- [TASK DETAILS]:
Lines holding the word "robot" are the ones to copy from the data below.
RECORDS PROVIDED Block Start
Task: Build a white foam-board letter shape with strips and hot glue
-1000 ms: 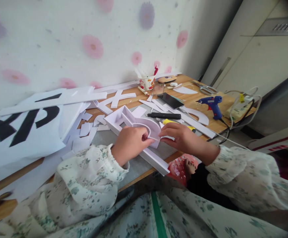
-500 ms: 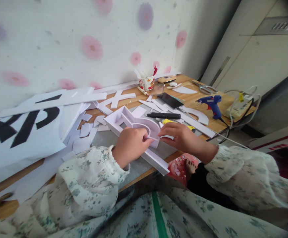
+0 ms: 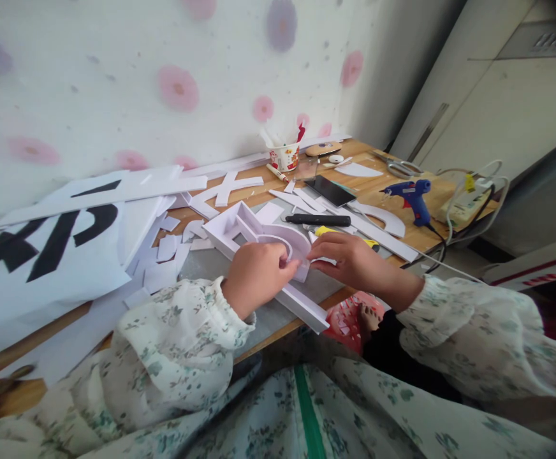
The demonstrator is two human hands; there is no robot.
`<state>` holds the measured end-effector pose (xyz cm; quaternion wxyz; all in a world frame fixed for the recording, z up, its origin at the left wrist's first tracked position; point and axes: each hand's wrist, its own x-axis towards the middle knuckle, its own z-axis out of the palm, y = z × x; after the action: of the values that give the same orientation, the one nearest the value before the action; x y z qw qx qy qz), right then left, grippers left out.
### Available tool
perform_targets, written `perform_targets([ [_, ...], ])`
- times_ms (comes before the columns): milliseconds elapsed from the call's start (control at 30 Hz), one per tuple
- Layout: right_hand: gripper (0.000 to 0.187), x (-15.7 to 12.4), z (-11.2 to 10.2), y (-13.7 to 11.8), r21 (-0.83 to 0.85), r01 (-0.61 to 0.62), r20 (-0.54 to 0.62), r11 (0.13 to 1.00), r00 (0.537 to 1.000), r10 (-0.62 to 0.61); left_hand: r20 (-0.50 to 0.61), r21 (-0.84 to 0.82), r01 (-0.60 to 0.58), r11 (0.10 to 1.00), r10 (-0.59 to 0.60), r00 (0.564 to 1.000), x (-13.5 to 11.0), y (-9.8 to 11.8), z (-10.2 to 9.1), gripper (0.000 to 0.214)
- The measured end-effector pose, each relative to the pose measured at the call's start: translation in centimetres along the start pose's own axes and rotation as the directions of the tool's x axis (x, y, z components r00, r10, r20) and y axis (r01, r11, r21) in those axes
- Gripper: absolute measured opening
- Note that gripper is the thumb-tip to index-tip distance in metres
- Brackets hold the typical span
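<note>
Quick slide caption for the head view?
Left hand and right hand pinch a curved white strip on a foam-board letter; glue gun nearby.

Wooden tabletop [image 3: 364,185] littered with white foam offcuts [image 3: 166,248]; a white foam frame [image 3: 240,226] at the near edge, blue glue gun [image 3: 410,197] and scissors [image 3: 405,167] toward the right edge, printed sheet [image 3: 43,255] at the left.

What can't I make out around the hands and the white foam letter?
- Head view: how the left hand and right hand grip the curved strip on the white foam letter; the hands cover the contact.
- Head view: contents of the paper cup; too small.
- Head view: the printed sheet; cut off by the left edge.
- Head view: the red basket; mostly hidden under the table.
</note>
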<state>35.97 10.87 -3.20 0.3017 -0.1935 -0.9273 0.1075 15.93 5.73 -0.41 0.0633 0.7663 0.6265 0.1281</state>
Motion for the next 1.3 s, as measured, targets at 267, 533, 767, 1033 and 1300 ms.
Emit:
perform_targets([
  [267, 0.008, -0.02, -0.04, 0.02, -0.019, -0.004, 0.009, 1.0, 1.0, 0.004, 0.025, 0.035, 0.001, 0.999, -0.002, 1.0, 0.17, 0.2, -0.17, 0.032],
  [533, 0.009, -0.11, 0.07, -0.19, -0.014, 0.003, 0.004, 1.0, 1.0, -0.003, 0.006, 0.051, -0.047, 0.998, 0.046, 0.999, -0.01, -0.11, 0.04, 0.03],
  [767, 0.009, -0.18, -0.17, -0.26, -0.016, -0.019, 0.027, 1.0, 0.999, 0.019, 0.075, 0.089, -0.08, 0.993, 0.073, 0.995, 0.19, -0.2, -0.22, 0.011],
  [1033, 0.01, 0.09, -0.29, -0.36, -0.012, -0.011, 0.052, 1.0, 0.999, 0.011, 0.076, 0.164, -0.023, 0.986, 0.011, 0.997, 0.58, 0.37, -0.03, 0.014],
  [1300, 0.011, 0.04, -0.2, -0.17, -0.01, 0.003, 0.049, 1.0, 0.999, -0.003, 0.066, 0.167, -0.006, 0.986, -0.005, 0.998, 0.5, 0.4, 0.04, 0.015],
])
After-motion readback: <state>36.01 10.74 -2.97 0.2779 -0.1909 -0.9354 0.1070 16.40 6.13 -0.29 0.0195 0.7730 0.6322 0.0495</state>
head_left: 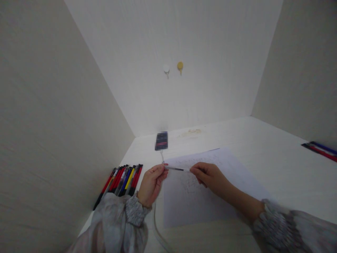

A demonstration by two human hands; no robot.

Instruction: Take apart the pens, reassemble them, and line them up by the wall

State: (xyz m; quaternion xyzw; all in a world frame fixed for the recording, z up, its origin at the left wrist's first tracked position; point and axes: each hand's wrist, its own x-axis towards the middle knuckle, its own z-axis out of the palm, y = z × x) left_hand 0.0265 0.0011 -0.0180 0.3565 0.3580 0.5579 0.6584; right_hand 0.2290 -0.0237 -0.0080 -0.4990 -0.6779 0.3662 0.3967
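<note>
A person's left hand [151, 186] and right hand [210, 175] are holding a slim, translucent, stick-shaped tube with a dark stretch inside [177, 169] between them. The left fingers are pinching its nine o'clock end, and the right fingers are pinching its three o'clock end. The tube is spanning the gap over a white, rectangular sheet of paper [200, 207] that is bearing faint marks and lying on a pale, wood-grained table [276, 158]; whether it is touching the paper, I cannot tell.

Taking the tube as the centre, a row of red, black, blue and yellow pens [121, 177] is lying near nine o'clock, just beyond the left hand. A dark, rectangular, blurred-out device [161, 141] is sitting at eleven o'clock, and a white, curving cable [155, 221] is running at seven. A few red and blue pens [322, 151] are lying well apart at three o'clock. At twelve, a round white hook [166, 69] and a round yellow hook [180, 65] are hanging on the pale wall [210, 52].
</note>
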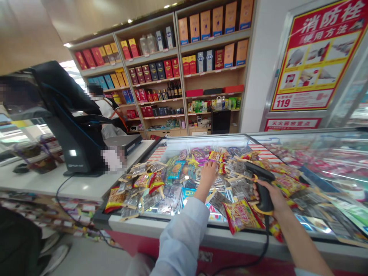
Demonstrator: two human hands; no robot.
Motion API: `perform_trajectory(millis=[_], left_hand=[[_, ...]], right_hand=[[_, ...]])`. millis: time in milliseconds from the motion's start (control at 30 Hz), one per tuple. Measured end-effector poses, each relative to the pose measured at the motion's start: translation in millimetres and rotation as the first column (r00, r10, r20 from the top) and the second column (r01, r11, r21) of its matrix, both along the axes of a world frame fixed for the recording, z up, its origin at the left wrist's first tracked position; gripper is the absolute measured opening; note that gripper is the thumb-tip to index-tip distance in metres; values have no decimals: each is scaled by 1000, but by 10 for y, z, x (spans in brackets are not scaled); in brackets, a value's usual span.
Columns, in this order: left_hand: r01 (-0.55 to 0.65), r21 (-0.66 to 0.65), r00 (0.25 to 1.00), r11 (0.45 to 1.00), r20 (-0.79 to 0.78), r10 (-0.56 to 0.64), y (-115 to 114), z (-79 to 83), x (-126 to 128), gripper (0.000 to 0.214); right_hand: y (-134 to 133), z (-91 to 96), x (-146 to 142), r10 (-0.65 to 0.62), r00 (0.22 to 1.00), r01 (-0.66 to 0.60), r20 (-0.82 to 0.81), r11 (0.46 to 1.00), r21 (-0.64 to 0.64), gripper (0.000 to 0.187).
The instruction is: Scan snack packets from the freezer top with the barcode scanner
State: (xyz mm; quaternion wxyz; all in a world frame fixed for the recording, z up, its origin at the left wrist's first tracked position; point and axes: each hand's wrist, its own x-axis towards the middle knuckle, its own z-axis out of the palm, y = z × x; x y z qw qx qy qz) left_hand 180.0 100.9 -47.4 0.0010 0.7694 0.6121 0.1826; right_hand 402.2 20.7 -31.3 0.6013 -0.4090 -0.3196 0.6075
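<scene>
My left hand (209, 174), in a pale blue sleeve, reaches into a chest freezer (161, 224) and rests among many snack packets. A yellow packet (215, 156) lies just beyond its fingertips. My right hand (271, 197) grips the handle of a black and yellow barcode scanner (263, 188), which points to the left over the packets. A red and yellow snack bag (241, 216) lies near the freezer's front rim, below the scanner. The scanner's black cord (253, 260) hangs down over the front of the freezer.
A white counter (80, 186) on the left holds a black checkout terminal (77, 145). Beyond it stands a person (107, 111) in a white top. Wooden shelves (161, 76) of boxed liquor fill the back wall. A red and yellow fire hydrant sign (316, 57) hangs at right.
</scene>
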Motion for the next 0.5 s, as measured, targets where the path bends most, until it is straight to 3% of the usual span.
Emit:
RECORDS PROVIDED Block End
- [TASK ANSWER]:
The demonstrator is two human hands; there is no robot.
A demonstration by two human hands; no robot.
Demonstrator: two human hands; no robot.

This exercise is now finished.